_What you need to do_
A word-for-word copy of the listing is what's needed; leave out every image.

--- Source data Enclosed Below ---

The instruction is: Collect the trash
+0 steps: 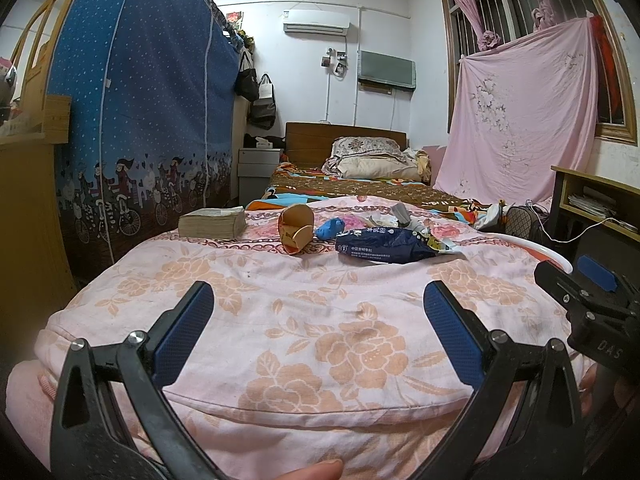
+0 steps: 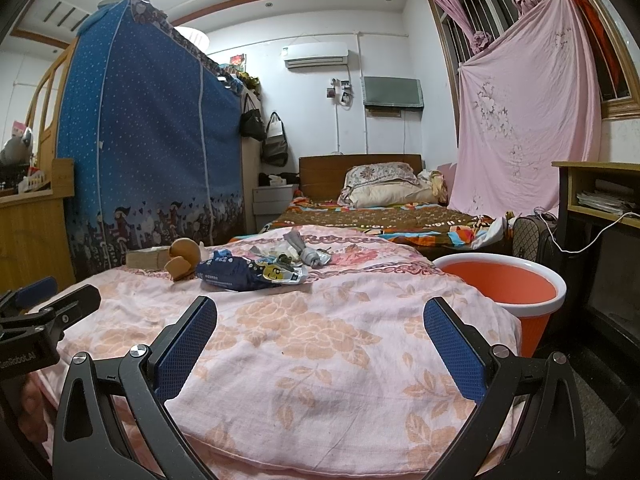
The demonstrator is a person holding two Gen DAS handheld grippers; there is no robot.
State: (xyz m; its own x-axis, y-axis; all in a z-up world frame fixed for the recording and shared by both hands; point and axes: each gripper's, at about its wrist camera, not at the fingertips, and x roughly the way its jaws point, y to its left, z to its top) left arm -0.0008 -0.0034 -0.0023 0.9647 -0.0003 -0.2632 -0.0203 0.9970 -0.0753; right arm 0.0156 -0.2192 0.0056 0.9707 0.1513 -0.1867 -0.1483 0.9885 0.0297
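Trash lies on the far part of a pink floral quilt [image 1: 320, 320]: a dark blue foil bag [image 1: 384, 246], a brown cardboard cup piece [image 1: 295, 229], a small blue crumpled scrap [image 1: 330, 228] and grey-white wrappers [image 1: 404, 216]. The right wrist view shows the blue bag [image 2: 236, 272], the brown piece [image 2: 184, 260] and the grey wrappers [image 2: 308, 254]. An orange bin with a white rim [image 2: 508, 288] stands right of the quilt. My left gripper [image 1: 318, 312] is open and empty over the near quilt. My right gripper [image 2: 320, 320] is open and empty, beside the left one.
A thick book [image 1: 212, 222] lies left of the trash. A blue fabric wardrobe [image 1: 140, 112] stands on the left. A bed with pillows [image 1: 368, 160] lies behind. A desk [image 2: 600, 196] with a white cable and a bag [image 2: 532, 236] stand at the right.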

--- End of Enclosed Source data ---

_Task result_
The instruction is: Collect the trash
+0 steps: 
+0 steps: 
The demonstrator is a person holding two Gen DAS handheld grippers; there is no robot.
State: (xyz m; its own x-axis, y-axis; all in a z-up world frame fixed for the recording and shared by both hands; point and axes: each gripper's, at about its wrist camera, not at the fingertips, and x roughly the way its jaws point, y to its left, z to its top) left arm -0.0008 -0.0034 -0.0023 0.9647 -0.0003 -0.2632 -0.0203 0.9970 -0.0753; right arm 0.0156 -0.2192 0.0056 0.9707 0.1513 -0.1867 -0.1483 0.9885 0.0297
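Trash lies on the far part of a pink floral quilt [image 1: 320, 320]: a dark blue foil bag [image 1: 384, 246], a brown cardboard cup piece [image 1: 295, 229], a small blue crumpled scrap [image 1: 330, 228] and grey-white wrappers [image 1: 404, 216]. The right wrist view shows the blue bag [image 2: 236, 272], the brown piece [image 2: 184, 260] and the grey wrappers [image 2: 308, 254]. An orange bin with a white rim [image 2: 508, 288] stands right of the quilt. My left gripper [image 1: 318, 312] is open and empty over the near quilt. My right gripper [image 2: 320, 320] is open and empty, beside the left one.
A thick book [image 1: 212, 222] lies left of the trash. A blue fabric wardrobe [image 1: 140, 112] stands on the left. A bed with pillows [image 1: 368, 160] lies behind. A desk [image 2: 600, 196] with a white cable and a bag [image 2: 532, 236] stand at the right.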

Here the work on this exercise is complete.